Police evict houseless encampments near shopping districts that “interfere” with business. At the beck and call of railroad and coal industries, police arrest activists who put themselves in front of trains to disrupt a lethal economy repeatedly refusing to pay its workers and destroying the chance of a livable future for all of humanity. Police make arrests to meet quotas, ensuring a guaranteed population of legalized slave labor to work in prisons and a steady supply of new construction, security, medical, and consumer goods contracts for the ever expanding prison industrial complex.
Not only does racial capitalism govern police discretion in oppressive ways, but also police enforce laws that themselves are tools of oppression. Police, prisons, lawmakers, and the courts work together using the fallacy of legality to justify exploitation. In addition to abolishing police and our fixation with revenge and punishment as a proxy for healing, we must also dismantle the belief that laws and courts are somehow “neutral” or inherently just. Laws and courts exist to maintain stability, not fairness. The people with control over what laws are passed and which judges get appointed have a vested interest in maintaining this complacent, ordered society, which operates on international human and environmental exploitation. Courts, much like police, are designed to appear impartial in order to disguise that their fundamental reason for existing is to protect hoarded wealth. However, both institutions are charged with maintaining the status quo, which is far from neutral and skewed at its core against collective well-being.
If we want to live in a society whose stability does not depend on exploiting marginalized groups and whose existence does not guarantee ecological collapse, we need to revoke our consent to be governed by the courts, prisons, police, and laws that entrench this reality under the guise of public safety.
What Can Be Done?
Abolitionist practice can be anywhere on a spectrum from individual to systemic. Individual abolitionist practice lets us begin to shatter the molds we have been cast in that shape us into carceral thinkers. This in turn helps us build healthy and powerful relationships with each other as we plug into groups working systemically to shatter the machines that cast everyone else in the same mold.

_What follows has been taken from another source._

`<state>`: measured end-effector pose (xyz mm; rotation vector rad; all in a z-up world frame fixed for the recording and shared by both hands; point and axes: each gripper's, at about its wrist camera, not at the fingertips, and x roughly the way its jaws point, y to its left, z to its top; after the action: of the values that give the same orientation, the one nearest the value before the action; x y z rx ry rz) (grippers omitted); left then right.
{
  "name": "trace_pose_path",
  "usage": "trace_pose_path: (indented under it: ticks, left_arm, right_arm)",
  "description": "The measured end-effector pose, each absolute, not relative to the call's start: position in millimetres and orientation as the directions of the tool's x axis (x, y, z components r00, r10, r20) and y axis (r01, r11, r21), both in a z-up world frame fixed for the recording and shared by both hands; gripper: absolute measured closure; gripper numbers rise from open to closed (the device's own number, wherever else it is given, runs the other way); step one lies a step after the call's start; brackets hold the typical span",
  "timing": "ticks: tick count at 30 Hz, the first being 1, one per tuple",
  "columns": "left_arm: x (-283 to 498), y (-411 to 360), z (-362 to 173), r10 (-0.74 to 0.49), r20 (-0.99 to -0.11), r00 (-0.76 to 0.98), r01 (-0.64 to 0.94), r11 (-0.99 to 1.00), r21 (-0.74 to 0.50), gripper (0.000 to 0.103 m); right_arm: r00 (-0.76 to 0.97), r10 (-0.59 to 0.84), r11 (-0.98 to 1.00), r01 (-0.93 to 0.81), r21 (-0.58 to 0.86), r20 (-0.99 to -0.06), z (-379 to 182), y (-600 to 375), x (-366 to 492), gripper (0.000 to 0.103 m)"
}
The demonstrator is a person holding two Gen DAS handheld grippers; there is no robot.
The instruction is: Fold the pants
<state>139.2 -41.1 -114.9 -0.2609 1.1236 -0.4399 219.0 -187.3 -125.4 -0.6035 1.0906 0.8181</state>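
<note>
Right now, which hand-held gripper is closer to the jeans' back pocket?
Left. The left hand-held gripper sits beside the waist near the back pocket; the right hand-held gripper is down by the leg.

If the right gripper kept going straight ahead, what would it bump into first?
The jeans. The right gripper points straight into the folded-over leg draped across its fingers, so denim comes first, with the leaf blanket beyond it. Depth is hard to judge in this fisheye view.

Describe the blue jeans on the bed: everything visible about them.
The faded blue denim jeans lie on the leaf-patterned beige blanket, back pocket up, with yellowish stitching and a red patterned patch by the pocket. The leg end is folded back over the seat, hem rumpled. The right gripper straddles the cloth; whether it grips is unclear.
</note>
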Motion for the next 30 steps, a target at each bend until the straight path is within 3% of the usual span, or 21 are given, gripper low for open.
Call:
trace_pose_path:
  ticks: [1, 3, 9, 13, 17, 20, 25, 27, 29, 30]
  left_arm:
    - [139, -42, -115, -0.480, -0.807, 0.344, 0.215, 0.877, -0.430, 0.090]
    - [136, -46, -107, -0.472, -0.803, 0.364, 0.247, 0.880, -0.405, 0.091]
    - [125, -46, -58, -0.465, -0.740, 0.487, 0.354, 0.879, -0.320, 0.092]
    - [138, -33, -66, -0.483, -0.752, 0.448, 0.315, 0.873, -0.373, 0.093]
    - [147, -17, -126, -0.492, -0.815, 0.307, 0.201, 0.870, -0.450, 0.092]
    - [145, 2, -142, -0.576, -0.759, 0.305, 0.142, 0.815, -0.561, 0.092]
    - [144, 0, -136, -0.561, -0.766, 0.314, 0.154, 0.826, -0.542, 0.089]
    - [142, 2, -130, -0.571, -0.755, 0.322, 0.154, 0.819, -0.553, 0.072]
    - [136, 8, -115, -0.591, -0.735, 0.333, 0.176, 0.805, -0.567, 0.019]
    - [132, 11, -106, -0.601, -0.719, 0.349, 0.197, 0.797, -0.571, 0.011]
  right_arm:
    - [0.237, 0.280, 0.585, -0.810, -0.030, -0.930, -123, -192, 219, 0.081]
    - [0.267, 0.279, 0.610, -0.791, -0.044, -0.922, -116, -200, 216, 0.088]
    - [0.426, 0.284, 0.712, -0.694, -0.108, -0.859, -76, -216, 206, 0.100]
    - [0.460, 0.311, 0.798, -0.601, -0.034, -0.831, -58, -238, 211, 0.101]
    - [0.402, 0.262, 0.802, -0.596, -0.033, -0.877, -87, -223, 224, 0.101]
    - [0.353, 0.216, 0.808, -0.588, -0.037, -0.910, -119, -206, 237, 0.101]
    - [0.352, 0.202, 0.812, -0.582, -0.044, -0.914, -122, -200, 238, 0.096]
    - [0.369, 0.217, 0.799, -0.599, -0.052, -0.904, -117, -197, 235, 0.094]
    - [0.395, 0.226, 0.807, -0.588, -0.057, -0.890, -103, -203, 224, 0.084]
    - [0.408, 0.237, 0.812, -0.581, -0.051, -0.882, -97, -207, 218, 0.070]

The following are just a few out of many fantastic activists, organizers, projects, and groups to explore and support: Mariame Kaba (founder of Project NIA, creator of transform harm); Angela Davis; Ruth Wilson Gilmore; Kelly Hayes (cofounder of Lifted Voices); Critical Resistance; M4BL; #8toabolition; Survived and Punished.
Projects that take power and resources away from police and prisons and/or to create non-carceral, non-punitive support mechanisms for people vary widely in scope and form. Other bloggers in this series have already lifted up the incredible work of CAHOOTS (Crisis Assistance Helping Out On The Streets), which is a fantastic example of how all over the country people are creating new social service organizations or eliminating the police presence in existing programs to provide resources, without coercion, to people struggling with addiction, mental health, domestic violence, and houselessness. Abolitionist pen-pal and solidarity letter-writing programs offer tangible, accessible ways to grow the movement. Groups are passing municipal legislative measures that include non-reformist reforms and cuts to police budgets. People across the country train themselves in de-escalation and conflict resolution, form mutual aid groups, and host pop-up free clinics to fix tail lights.
Abolition can and must happen immediately, without requiring a universal alternative method of curbing violence or addressing harm to be put in place first. Communities who have never been able to safely call on the police have already developed and implemented these practices. Any mechanism for public safety should not be imposed like just another top-down mandate that disregards the specific needs and autonomy of each different community.